I never rule against people because their syntax is bad. But my confidence in them is always diminished.
Many of my colleagues feel the same way. We have turned into the teachers who made us learn all that stuff back in the fifties and sixties. We have met the enemy and he is us.
That means you are arguing before Miss Tamura, or Sister Mary Adele, or Mr. Ellis, or whoever tried to teach us to diagram sentences. And our grading of the content of your paper may be affected by our evaluation of its form.
It’s important you keep that in mind. Sun Tzu said, “Know your enemy.” If you aren’t careful with your writing, you’ll have to know a lot of judges.
(1) I was in Berkeley in 1971; those were difficult days for brain cells.
(2) Which I may have to do something about soon, because gravity and time have taken a toll on my vertebral discs. I’m an inch shorter than I used to be.
(3) Jeez, even my footnotes are dating me. Hub caps, my young friend, used to cover lug nuts on your car’s wheels. Now lug nuts are in, so hub caps have gone the way of the Great Auk.
(4) If you understand that reference, you understand my problem. If not, you can Google it and figure out it’s just more whining about the aging process.

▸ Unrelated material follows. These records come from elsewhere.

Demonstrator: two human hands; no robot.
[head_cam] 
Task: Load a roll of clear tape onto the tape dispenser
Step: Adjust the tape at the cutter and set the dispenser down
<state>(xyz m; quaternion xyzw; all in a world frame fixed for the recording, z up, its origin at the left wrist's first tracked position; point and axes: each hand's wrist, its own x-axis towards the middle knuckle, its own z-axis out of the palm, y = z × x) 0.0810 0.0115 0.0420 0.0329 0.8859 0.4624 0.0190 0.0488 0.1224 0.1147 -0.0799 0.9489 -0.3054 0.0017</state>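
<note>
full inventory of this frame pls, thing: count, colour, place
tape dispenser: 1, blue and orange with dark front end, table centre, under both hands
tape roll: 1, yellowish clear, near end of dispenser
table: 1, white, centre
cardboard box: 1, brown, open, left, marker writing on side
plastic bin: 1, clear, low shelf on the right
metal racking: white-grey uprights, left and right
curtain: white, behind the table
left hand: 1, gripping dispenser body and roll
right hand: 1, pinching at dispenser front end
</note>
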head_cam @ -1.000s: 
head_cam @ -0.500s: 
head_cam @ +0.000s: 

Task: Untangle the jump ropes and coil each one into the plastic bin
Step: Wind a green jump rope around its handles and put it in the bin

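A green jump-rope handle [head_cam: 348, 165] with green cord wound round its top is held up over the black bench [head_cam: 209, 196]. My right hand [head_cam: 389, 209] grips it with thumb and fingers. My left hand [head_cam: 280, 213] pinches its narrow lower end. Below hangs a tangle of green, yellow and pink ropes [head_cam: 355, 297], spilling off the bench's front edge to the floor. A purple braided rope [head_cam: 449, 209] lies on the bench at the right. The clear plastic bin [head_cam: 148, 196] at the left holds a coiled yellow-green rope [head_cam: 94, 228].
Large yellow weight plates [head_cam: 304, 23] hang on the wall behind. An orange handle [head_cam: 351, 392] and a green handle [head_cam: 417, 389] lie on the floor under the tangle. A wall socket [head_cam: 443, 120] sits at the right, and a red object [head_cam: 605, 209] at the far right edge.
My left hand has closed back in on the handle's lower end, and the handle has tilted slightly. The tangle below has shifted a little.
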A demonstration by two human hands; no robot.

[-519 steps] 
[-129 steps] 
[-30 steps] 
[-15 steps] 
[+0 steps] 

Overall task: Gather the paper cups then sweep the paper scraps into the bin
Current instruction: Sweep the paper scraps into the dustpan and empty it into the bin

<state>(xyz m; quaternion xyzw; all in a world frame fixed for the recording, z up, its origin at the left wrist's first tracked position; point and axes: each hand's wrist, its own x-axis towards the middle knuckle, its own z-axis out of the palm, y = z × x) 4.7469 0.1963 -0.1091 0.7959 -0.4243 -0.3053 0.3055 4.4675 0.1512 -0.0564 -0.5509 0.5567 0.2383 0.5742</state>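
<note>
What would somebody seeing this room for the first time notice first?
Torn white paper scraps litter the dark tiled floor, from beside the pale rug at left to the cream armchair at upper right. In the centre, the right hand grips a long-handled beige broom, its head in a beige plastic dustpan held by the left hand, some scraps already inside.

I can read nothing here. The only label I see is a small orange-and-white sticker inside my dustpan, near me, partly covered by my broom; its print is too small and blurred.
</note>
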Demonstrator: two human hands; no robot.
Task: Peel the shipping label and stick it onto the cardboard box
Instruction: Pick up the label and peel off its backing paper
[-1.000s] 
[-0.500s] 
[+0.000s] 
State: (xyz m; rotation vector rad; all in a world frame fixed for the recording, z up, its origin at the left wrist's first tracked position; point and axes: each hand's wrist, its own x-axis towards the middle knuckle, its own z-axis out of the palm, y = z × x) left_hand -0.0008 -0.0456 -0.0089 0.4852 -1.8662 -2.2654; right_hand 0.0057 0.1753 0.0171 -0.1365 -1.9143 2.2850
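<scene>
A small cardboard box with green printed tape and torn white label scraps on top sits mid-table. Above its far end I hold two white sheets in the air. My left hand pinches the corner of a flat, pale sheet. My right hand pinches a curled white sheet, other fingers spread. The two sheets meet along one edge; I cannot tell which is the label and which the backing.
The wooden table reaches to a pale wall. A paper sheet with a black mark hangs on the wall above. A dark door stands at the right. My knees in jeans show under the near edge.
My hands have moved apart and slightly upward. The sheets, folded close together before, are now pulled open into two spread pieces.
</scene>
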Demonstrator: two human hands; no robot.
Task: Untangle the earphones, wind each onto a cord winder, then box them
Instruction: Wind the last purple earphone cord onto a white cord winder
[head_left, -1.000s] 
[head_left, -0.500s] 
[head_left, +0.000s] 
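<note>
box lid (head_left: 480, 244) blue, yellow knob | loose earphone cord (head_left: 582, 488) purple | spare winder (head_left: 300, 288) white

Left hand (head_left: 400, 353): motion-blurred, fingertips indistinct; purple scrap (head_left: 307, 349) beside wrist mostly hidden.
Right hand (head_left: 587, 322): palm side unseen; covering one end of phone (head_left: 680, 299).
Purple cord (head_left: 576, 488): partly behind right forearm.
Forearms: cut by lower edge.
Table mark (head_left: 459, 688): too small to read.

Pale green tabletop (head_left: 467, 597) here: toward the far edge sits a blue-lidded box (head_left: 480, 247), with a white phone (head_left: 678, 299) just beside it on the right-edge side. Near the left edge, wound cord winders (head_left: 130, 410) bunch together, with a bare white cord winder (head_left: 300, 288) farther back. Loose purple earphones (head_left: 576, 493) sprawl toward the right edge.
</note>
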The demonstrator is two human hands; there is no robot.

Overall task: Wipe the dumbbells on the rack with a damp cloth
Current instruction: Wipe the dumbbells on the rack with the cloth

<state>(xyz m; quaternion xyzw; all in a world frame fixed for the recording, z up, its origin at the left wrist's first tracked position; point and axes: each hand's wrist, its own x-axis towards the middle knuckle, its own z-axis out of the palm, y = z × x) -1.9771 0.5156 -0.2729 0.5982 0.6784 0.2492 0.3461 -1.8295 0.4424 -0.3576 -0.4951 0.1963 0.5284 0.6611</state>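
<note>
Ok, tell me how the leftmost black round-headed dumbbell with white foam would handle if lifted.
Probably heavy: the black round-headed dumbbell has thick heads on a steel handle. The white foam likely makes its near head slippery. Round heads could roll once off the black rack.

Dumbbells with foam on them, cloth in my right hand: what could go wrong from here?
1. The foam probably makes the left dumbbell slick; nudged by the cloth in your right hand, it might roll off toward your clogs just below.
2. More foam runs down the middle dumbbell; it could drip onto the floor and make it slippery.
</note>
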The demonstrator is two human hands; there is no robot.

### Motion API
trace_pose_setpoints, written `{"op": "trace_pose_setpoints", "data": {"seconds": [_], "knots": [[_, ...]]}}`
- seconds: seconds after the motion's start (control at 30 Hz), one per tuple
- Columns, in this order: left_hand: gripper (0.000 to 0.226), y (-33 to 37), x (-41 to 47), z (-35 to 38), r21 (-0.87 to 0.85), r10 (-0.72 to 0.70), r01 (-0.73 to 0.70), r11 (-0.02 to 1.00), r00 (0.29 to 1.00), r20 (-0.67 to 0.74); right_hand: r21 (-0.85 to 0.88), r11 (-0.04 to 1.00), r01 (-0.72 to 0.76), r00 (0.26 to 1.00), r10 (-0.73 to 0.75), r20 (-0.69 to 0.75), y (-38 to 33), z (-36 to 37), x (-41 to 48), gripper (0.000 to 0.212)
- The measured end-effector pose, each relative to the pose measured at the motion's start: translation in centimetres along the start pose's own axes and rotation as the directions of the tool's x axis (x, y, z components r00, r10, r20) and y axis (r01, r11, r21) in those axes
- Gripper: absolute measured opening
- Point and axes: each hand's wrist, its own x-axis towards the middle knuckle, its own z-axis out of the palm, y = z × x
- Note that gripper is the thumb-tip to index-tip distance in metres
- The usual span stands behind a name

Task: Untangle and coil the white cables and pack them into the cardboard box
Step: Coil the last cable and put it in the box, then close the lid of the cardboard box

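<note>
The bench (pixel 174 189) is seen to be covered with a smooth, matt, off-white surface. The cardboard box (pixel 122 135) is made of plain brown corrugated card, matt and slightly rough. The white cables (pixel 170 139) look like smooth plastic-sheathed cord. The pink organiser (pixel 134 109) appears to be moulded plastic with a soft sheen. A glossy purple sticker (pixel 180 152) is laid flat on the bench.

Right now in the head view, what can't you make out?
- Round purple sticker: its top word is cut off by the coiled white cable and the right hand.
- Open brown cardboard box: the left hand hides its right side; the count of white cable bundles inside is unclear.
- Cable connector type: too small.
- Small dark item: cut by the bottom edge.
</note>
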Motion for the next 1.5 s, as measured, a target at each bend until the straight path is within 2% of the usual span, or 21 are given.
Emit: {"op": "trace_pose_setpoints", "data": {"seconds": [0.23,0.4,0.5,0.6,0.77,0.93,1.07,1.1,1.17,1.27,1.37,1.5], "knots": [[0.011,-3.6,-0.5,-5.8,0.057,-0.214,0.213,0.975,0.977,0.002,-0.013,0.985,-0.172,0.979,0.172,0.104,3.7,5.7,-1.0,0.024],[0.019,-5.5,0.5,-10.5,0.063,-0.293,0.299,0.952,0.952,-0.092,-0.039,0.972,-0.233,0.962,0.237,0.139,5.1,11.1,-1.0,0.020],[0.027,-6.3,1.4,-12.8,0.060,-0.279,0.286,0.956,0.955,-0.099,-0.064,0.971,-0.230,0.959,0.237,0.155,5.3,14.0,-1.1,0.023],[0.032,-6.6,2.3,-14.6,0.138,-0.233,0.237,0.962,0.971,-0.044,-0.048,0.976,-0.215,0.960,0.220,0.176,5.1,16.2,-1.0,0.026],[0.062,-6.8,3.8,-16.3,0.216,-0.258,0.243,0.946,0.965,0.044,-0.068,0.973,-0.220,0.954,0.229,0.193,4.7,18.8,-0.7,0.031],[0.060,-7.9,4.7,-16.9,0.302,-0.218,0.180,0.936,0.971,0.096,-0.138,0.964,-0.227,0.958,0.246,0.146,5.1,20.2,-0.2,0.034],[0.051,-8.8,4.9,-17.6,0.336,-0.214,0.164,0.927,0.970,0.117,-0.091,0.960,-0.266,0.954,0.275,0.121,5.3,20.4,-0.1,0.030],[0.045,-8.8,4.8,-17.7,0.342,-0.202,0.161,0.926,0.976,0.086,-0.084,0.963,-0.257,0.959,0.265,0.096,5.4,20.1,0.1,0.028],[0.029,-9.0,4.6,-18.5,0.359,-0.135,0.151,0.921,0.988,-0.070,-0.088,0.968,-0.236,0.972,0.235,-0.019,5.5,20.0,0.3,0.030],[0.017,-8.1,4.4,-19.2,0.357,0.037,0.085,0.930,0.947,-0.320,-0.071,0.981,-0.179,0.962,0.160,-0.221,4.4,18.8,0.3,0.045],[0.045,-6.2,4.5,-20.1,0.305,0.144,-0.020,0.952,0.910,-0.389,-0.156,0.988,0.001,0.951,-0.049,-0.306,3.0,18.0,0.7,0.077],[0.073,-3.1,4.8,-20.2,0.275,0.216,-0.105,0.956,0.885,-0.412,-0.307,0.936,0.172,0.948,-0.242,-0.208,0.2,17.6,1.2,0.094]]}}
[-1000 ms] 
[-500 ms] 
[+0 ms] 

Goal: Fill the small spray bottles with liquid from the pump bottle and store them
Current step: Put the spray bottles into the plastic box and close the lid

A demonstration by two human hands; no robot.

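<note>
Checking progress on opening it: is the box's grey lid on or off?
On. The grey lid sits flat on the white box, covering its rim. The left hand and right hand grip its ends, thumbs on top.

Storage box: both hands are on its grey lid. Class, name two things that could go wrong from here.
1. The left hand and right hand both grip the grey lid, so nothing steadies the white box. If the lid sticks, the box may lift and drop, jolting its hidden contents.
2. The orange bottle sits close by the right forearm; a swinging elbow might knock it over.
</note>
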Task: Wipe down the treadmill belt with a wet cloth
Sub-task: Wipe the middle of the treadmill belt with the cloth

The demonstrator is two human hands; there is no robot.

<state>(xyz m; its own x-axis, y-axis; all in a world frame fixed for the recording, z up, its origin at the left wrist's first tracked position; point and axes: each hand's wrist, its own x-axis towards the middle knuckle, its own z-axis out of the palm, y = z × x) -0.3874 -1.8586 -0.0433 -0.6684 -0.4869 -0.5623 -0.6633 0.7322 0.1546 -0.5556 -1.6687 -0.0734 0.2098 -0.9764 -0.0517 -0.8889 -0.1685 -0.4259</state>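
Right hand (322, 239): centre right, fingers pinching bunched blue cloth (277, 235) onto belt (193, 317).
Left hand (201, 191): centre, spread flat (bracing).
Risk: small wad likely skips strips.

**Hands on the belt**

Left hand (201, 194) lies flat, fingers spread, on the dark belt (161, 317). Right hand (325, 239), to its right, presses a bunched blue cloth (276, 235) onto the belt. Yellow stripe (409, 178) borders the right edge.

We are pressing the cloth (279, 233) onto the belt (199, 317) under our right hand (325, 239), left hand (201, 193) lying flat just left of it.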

(5) Oh, and the cruelest word in the aging male’s vocabulary: Prostate. Not even close. Chosen by voice vote.
(6) When my fourth grandchild was born, my daughter told me they were naming her Riannon. I said, “Oh, like the Fleetwood Mac song.” She looked at me like she thought I was having a stroke. The song had predated her birth.
(7) Which my students think of only as the name of Bono’s band—which, by the way, has been a band longer than any of my students have been humans. You see what I’m up against here.
(8) I’ll become eligible for Medicare on the third Wednesday in November.